== What to produce ==
Starting at the line with "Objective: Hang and" and ending at the line with "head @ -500", print exactly the lines of the entries below. Pictures do not belong in the copy.

[Data extract — start]

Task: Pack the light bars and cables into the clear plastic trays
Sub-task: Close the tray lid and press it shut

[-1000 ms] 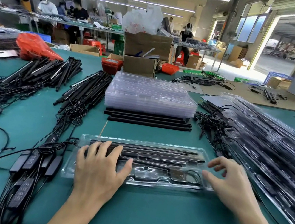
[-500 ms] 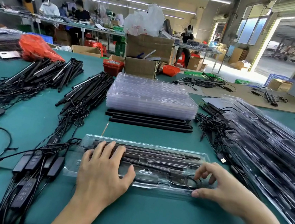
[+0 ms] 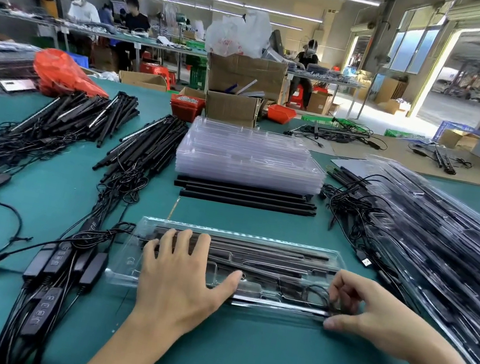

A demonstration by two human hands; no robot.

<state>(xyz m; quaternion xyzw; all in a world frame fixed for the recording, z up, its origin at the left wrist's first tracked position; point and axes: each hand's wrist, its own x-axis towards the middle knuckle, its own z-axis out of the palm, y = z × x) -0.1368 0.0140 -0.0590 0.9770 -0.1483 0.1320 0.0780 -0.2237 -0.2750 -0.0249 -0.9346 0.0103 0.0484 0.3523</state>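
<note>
Green matting covered the long table [image 3: 233, 357], the biggest thing in view, in a workshop lit by ceiling strips, with people seated at benches at the back and an open doorway on the right. Packed trays [image 3: 444, 250] lay in a sloping heap along the right side, so I judged a good share of the job done. Much remained, though: bundles of loose light bars [image 3: 142, 145] with tangled black cables [image 3: 14, 142] sprawled over the left half, and a stack of empty clear trays [image 3: 250, 154] sat in the middle with a few bare bars [image 3: 246, 195] just in front of it. A cardboard box [image 3: 232, 108] stood behind the stack.

Nearest me lay the tray [image 3: 285, 247] being filled, bars already seated in its far slots and a cable loop in its right end. My left hand [image 3: 179, 280] rested flat on the tray's left part, fingers spread and straight, pressing it down. My right hand [image 3: 369, 317] had its fingers curled over the tray's right end, thumb at the near edge, pinching there; whether it caught the cable as well, I could not tell. I judged this tray nearly finished.
</note>
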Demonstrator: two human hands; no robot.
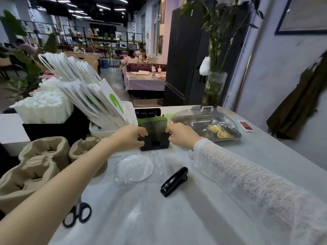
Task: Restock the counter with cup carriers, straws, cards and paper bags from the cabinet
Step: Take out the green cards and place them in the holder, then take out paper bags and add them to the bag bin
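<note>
Nearest me, black-handled scissors [77,213] lie on the white-covered tabletop [177,218], partly under my bare left forearm. To their right sits a black stapler [174,181], and just beyond it a clear plastic sleeve of round white lids [135,168] lies flat. At my left, stacks of brown pulp cup carriers [35,167] crowd the tabletop's edge.

Past the lids, both my hands meet at a small black holder [155,143] that stands upright and carries a fanned stack of green-edged cards [152,126]. My left hand [130,137] grips the holder's left side, its fingers [142,133] curled round the front edge and touching the cards. My right hand [182,135], in a white knit sleeve, grips the right side; its fingers curl inward against the holder, and I cannot tell whether they pinch any cards.

Behind my left hand, white paper bags [99,99] with a green mark lean back in a white bin [100,130]. Further left, paper-wrapped straws [42,106] fill a black box [58,129]. Behind the cards stands a black compartment tray [147,112]. To the right, a clear domed cover [205,122] sits over yellow pastries, with a small red-and-white device [246,126] beside it. At the far edge, a glass vase [214,89] holds bamboo stalks.
</note>
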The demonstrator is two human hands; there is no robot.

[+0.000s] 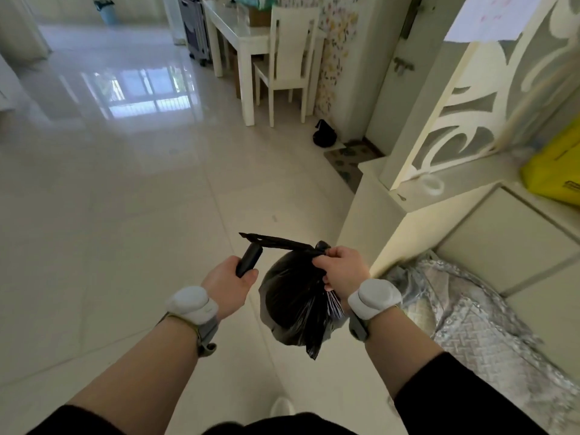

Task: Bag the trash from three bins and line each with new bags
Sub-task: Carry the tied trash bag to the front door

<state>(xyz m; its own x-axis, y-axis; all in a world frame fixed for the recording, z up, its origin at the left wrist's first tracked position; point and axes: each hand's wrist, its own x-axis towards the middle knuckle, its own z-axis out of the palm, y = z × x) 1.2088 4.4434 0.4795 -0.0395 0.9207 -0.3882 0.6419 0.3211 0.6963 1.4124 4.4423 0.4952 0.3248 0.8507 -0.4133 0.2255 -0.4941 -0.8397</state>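
Head view: a full black trash bag [298, 306], glossy and bulging, hangs above the tiled floor [125, 199], its gathered neck grasped by the right hand [342, 268] fingers. The left hand [229, 284] fingers clench a black roll of bags [249, 260]. A cream cabinet [470, 230] stands close on the right; open floor stretches left and ahead toward a distant blue bin [105, 9].

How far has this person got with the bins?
At least one bin's trash looks bagged: the right hand grips a full black trash bag by its gathered neck, and another black bag sits on the floor by the wall. The left hand holds a roll of new bags. A blue bin stands far across the room; whether its liner is new is unclear.
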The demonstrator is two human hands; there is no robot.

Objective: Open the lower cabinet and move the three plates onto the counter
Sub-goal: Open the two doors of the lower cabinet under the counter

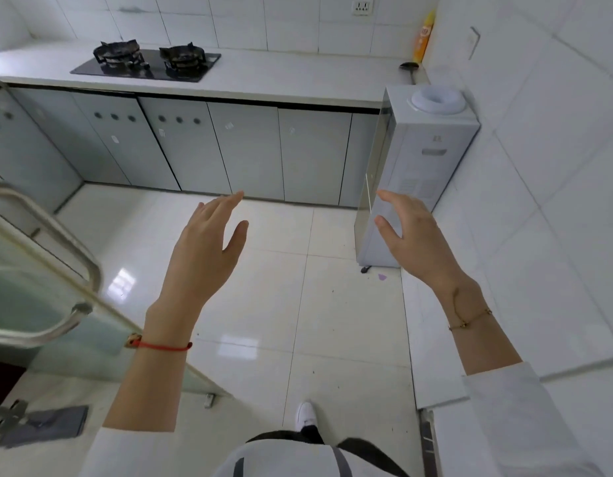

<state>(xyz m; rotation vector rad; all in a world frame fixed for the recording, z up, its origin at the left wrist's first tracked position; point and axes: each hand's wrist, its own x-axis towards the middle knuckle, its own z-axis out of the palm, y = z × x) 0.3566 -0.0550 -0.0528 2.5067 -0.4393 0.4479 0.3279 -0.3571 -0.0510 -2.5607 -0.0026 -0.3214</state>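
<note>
A row of grey lower cabinet doors (246,149) runs under the white counter (281,80) ahead of me, and every door is shut. No plates show anywhere. My left hand (205,249) and my right hand (411,235) are both raised in front of me over the floor, palms facing each other, fingers apart, holding nothing. Both hands are well short of the cabinets, with a stretch of floor between.
A black two-burner gas hob (147,62) sits on the counter's left part. A white water dispenser (415,160) stands at the right end of the cabinets. A yellow bottle (423,39) and a ladle (410,68) are in the back corner. A glass door with a metal handle (40,270) stands at my left.
</note>
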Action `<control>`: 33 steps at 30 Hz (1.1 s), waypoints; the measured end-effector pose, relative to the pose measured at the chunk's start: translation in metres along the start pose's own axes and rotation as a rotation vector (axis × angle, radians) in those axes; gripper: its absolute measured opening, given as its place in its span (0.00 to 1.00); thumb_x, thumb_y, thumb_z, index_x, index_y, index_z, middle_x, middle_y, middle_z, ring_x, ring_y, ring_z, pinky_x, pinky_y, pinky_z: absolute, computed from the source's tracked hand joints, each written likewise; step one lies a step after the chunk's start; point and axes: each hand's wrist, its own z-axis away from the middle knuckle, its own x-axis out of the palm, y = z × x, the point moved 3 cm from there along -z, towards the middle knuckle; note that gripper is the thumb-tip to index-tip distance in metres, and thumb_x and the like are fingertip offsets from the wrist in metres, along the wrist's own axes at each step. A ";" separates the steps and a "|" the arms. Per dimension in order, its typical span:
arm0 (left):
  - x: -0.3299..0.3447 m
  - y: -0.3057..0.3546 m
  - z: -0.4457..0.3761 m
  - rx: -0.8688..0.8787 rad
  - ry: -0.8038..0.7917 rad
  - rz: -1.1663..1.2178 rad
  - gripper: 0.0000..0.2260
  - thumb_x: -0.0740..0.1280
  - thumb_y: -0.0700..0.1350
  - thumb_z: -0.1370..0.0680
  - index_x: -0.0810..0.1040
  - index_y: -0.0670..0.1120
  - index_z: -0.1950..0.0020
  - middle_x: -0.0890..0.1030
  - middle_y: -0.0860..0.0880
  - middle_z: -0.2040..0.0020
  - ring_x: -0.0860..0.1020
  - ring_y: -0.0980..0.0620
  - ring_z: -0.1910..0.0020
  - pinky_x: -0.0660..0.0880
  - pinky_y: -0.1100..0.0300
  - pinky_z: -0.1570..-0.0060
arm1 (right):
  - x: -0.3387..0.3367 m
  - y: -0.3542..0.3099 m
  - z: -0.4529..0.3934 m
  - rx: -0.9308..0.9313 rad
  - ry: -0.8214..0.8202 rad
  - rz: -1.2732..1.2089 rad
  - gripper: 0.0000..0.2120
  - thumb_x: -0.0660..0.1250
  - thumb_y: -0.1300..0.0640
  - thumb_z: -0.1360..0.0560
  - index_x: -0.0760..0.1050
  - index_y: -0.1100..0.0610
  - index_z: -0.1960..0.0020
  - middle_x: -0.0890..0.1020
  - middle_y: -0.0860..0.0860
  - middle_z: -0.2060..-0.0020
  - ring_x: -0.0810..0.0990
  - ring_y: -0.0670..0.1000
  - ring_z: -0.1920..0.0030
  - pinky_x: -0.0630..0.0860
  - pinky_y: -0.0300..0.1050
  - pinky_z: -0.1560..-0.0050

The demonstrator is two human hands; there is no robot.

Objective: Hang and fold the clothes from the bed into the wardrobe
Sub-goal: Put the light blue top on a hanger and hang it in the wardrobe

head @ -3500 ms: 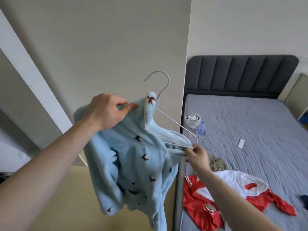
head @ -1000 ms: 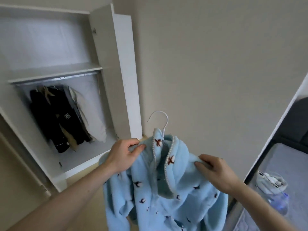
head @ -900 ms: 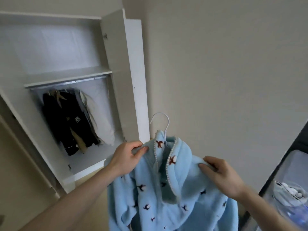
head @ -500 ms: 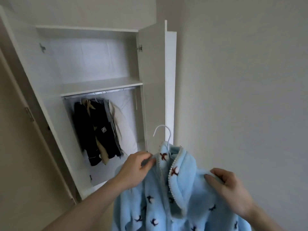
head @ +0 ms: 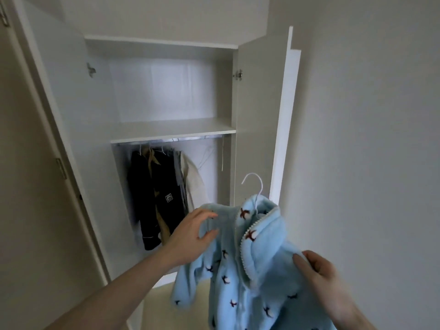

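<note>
The left hand (head: 190, 236) pinches the left shoulder of the blue fleece jacket (head: 240, 265), thumb under, fingers (head: 209, 214) curled over; the right hand (head: 321, 272) grips the right shoulder the same way. Between them the white hanger (head: 256, 186) hook stands upright. The wardrobe (head: 171, 129) rail (head: 181, 140) lies above and to the left, running crosswise, nearer the left hand.

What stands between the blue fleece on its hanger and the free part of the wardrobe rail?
Nothing visible. The wardrobe doors are open, and the rail is bare right of the hung dark clothes. Both hands hold the blue fleece in front.
</note>
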 end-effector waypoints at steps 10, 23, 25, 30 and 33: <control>-0.013 -0.086 -0.130 -0.251 0.037 -0.009 0.14 0.71 0.51 0.21 0.77 0.57 0.36 0.73 0.60 0.39 0.73 0.59 0.36 0.69 0.57 0.30 | 0.035 -0.007 -0.190 0.022 -0.120 -0.085 0.14 0.64 0.54 0.18 0.75 0.65 0.55 0.78 0.57 0.65 0.76 0.53 0.62 0.70 0.49 0.57; -0.024 -0.218 -0.233 -0.406 -0.033 -0.001 0.14 0.72 0.50 0.21 0.75 0.58 0.37 0.72 0.56 0.37 0.73 0.56 0.37 0.70 0.61 0.33 | 0.130 -0.018 -0.351 0.004 -0.153 0.028 0.14 0.62 0.55 0.18 0.71 0.59 0.60 0.71 0.51 0.68 0.71 0.50 0.65 0.67 0.48 0.61; -0.023 -0.252 -0.255 -0.413 -0.062 -0.013 0.14 0.72 0.50 0.21 0.76 0.55 0.36 0.72 0.55 0.37 0.72 0.55 0.38 0.69 0.63 0.35 | 0.148 -0.017 -0.373 0.002 -0.114 0.060 0.14 0.63 0.55 0.18 0.69 0.57 0.62 0.70 0.50 0.69 0.70 0.49 0.66 0.66 0.48 0.63; -0.014 -0.346 -0.312 -0.466 -0.197 -0.072 0.18 0.71 0.51 0.21 0.75 0.51 0.32 0.70 0.51 0.35 0.72 0.53 0.39 0.71 0.60 0.34 | 0.191 -0.003 -0.425 0.026 -0.001 0.091 0.15 0.64 0.57 0.18 0.69 0.62 0.62 0.71 0.50 0.71 0.70 0.49 0.69 0.67 0.48 0.65; -0.010 -0.393 -0.351 -0.484 -0.258 -0.138 0.21 0.71 0.52 0.21 0.73 0.49 0.29 0.69 0.48 0.33 0.72 0.52 0.38 0.71 0.58 0.34 | 0.212 0.004 -0.447 0.046 0.067 0.101 0.14 0.65 0.57 0.19 0.71 0.62 0.61 0.72 0.49 0.72 0.71 0.50 0.69 0.68 0.49 0.65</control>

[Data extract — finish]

== Expected output ==
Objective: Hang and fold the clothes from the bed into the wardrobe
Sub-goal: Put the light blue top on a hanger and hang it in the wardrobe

head @ -3500 ms: 
head @ -1000 ms: 
head @ -900 ms: 
head @ -500 ms: 

No additional output will be produced.